仕事が早い人を見て「自分はなんで仕事が遅いんだろう」ではなくて、「あの人は特別な力を持っているのだ」と思うようにする。
誰かの得意なことを自分ができないからと言って、それは自分の「苦手なこと」ではないのだと。ただ「その人の得意」なのだと。
自己肯定感って、できる自分を誇ることでも、できない自分を認めることでもなく、今の自分の姿をそのまま肯定できることだ。難しいけれど、それができるようになりたい。p98

今までの時代は、みんなが同じことを同じようにできることが求められていた。だから、できないことを欠点と呼んでいた。
けれど、これからの時代は「みんなが同じようにできなくて当り前」でいい。みんなができなくて当り前というのは、できない状態が普通だということ。
そしてそれぞれの「できること」は優れていることではなく、その人の一部として認めていく。
みんなができて当り前のことなんてないんだって知ると、できている人を見たとき同じようにできていない自分に引け目を感じることは少なくなるんじゃないかな。P99

 「できない状態が普通」っていいなぁ。
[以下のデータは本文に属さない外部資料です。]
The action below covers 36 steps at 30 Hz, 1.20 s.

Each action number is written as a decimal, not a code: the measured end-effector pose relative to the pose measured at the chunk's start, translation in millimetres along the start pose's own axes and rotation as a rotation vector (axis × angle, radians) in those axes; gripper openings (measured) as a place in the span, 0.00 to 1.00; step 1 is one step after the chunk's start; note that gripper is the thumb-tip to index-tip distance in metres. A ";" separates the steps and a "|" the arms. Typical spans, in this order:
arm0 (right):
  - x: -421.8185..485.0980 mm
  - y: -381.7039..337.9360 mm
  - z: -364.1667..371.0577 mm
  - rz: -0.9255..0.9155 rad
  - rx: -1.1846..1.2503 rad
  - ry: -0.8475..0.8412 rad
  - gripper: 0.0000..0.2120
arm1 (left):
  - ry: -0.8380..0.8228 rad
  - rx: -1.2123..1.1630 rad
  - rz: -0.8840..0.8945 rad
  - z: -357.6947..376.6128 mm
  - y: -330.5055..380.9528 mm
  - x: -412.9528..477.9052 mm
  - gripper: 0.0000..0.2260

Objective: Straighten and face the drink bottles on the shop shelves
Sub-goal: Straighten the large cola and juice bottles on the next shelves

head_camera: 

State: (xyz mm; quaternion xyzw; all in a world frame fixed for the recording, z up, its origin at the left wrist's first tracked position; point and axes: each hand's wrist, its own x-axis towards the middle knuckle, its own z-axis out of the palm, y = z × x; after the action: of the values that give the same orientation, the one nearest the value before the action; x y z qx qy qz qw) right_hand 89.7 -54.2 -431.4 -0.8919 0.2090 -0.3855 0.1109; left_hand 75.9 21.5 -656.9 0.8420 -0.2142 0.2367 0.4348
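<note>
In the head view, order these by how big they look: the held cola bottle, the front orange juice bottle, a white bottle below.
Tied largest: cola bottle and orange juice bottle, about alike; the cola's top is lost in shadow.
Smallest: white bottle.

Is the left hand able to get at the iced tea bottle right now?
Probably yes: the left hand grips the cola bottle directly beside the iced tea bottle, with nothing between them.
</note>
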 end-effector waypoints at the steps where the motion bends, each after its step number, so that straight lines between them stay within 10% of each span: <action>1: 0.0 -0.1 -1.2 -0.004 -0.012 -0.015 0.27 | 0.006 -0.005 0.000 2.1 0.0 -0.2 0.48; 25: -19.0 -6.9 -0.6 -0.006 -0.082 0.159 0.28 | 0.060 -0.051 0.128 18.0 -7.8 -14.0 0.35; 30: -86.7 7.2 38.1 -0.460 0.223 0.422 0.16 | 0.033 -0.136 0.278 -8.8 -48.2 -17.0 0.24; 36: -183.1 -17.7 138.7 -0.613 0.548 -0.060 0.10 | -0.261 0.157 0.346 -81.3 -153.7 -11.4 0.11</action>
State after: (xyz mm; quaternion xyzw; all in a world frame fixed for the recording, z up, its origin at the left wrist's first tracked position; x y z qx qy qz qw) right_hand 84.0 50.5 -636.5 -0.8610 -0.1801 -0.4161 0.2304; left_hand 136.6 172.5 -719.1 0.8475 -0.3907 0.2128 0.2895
ムリしてできるようにならなくていいし。できるようになりたいと思ってもいいし。こういうことは、あの人が得意だから、必要な時はあの人にお願いすればいいんだって思ってもいいし。

 

苦しみを我慢して厳しくされた分だけ辛抱強くはなるかもしれない。
けれど、その分相手にもその強さを求めてしまうのであれば、自分のしんどさに気がついて誰かに甘えられる方が、その誰かもまた誰かに甘えていける方が、みんながしんどくないんじゃないかな。
少なくとも、相手には相手のしんどさがあることに気づけるから、強さを求めて追い込んだり傷つけたりすることは減るだろう。
強くあることを望んで傷つけあうよりも、弱さを認め合って支え合えたら。甘いと言われようと、僕はそうありたいと思うのだ。p127

 わたしは子どもの頃から「できて当り前」という環境で育ってしまったから、いまだに甘えるのがヘタだなぁって思います。いつだったか、小学校からの友達に、共通の知人のことをボヤいたら「あの子はずっとそういう子だから、気にしなくていいよ。っていうか、今まで気づかなかったの?」と言われて、肩の荷がすぅっと降りたことがありました。ああ、こういう友達がいてヨカッタ。

 つらいとき、悲しいとき、誰かに甘えるって大事なんだねぇ、きしもとさん。